La actuación de los agentes federales para contener a los manifestantes ha sido duramente cuestionada por realizar detenciones arbitrarias y actuar sin identificación.

Wolf defendió la medida, tachada de ilegal por la oposición demócrata y por organizaciones por los derechos civiles, dada la virulencia de las manifestaciones.

Vienen armados con piedras, botellas, bates de beisbol, herramientas eléctricas, fuegos artificiales y dirigen su violencia a las instituciones y a los agentes federales, sostuvo Wolf, cuyo domicilio en Washington fue rodeado ayer por manifestantes que exigieron su dimisión.

Portland, la ciudad más grande de Oregon, se ha convertido en uno de los mayores focos de las protestas contra la brutalidad policiaca, en las cuales cientos de manifestantes vestidos de negro se han enfrentado con la policía, que ha calificado las protestas de disturbios, que se han reproducido en el país.

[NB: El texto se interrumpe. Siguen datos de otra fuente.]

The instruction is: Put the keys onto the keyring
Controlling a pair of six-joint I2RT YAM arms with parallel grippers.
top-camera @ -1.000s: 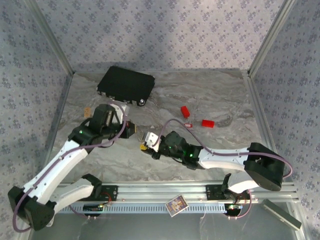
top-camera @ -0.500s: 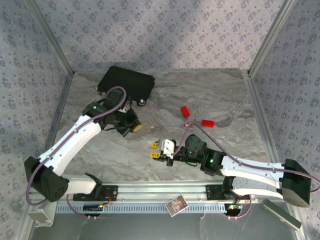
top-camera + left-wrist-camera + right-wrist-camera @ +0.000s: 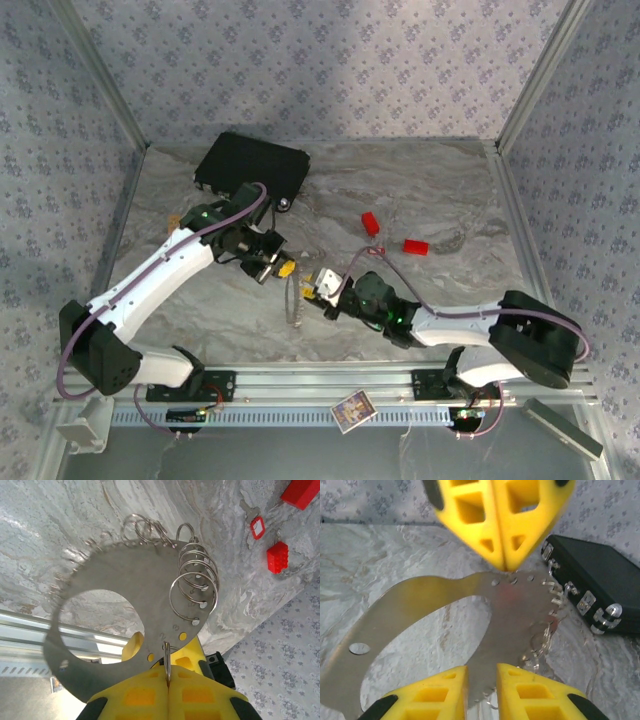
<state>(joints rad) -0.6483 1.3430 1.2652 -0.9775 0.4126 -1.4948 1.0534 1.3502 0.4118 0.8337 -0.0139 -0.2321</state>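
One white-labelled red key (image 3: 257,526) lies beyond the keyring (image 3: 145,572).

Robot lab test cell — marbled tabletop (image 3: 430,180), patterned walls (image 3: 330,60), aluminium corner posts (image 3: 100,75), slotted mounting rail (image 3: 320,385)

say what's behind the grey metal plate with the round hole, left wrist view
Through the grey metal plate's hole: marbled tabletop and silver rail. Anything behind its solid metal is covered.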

Esta ciudad de 650 mil habitantes ha sido escenario de protestas nocturnas contra el racismo desde hace casi dos meses, y también de una represión de agentes federales ordenada por el presidente Donald Trump, que no cuenta con el apoyo de los gobernantes locales.

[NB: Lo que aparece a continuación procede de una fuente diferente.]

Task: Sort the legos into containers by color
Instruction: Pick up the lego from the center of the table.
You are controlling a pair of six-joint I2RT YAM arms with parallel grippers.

Las manifestaciones comenzaron el pasado sábado de manera pacífica con música y cantos, mientras algunos lanzaban pompas de jabón y pegaban rosas rojas en las barricadas, pero terminaron con choques con la policía y agentes federales después de que los manifestantes intentaron derribar las vallas que rodeaban el Palacio de Justicia de la ciudad.

Mientras, en Seattle las protestas del sábado dejaron ayer 45 detenidos y 21 policías heridos, después de que una marcha de Black Lives Matter también derivó en enfrentamientos con la policía, que se replegó la madrugada de ayer.

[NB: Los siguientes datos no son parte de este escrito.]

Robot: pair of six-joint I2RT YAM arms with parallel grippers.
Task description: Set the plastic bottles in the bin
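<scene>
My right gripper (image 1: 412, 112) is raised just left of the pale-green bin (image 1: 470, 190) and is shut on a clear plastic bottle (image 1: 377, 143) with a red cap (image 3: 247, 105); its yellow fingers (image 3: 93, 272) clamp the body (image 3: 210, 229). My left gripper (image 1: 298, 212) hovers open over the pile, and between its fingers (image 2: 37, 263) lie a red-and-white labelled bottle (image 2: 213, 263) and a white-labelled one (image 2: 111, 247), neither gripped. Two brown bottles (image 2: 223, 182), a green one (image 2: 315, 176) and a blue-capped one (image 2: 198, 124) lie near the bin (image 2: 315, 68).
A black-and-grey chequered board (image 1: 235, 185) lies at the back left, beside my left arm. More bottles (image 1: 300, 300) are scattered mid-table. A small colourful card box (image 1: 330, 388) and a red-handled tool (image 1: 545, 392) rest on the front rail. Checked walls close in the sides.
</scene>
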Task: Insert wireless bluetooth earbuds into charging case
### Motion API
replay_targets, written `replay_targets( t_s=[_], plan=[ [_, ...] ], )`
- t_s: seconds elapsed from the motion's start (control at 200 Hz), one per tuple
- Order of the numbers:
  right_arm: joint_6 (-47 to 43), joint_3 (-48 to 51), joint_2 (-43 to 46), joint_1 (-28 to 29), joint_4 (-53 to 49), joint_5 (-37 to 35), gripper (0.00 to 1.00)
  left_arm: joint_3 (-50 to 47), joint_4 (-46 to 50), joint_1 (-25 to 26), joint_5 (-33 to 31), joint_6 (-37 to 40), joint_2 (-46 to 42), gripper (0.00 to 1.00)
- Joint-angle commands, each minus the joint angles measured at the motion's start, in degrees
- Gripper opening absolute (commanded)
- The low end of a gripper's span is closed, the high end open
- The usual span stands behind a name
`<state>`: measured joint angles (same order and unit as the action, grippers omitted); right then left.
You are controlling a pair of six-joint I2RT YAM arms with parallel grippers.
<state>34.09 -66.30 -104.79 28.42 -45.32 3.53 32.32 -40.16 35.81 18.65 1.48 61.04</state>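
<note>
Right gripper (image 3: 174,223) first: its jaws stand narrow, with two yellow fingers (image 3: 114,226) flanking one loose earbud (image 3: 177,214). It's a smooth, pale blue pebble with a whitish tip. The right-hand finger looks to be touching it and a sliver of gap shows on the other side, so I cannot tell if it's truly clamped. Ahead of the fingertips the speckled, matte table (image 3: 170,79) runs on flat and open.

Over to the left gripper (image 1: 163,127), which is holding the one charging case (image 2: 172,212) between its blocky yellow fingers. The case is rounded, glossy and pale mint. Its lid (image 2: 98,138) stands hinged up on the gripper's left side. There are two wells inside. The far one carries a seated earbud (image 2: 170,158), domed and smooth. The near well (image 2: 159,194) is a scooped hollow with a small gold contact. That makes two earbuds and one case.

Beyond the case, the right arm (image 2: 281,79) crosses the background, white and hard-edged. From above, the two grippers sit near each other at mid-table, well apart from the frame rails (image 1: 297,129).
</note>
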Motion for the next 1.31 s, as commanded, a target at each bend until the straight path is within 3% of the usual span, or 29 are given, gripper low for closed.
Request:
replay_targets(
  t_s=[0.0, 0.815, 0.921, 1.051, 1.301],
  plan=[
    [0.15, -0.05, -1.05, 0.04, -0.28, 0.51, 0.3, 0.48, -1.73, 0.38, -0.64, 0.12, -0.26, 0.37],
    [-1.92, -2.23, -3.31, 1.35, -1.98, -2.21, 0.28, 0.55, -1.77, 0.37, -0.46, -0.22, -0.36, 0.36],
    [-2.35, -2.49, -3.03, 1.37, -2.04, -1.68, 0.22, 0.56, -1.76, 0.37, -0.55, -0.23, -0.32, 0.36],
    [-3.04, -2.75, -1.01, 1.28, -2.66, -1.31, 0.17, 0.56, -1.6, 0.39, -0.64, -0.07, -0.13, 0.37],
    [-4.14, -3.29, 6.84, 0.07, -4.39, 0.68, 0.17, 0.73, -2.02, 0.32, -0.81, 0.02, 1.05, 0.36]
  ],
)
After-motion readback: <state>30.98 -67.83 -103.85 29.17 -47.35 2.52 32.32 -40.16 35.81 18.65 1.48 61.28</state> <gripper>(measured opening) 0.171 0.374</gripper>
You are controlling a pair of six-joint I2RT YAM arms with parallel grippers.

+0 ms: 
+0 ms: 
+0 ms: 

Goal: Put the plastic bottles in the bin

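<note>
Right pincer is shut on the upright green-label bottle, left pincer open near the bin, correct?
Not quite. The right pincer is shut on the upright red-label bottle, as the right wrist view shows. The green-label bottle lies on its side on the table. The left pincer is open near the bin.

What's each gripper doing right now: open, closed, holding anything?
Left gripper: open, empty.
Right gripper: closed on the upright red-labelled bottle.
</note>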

Alrededor de 2 mil personas se reunieron en el centro de la ciudad, cerca del barrio del Capitolio, donde se desarrollaron las protestas a raíz de la muerte del afroestadunidense George Floyd a manos de un policía blanco el pasado 25 de mayo.

Los manifestantes rompieron el cerco que rodeaba el sitio de construcción de un centro de detención de menores e incendiaron una casa móvil, informaron autoridades locales.

La muerte de Floyd desató protestas y disturbios en las principales ciudades de Estados Unidos, en un movimiento contra el racismo que ha ido creciendo en el mundo.

Las marchas contra la brutalidad policiaca llegan en momentos en que el presidente Trump enfrenta una dura contienda por la relección y hace campaña al proyectarse como guardián de la ley y el orden.

En Austin, Texas, un manifestante que aparentemente llevaba un fusil falleció al ser baleado desde un vehículo que pasó entre la multitud y cuyo conductor comenzó a disparar, de acuerdo con un testigo.

Mientras, en Aurora, un suburbio de Denver, un auto embistió a manifestantes de una protesta contra el racismo y baleó a un manifestante el sábado.

En otro orden, los restos del congresista John Lewis cruzaron el puente Edmund Pettus en Selma, Alabama, por última vez ayer, mientras continúan los honores póstumos al legislador que se convirtió en un emblema de las luchas sociales. Lewis y otros defensores de los derechos civiles fueron golpeados ahí hace 55 años en su lucha por el derecho al voto de los afroestadunidenses.

El cuerpo de Lewis fue llevado al Capitolio de Alabama por la tarde. Lewis falleció a los 80 años el 17 de julio, meses después de ser diagnosticado con cáncer del páncreas.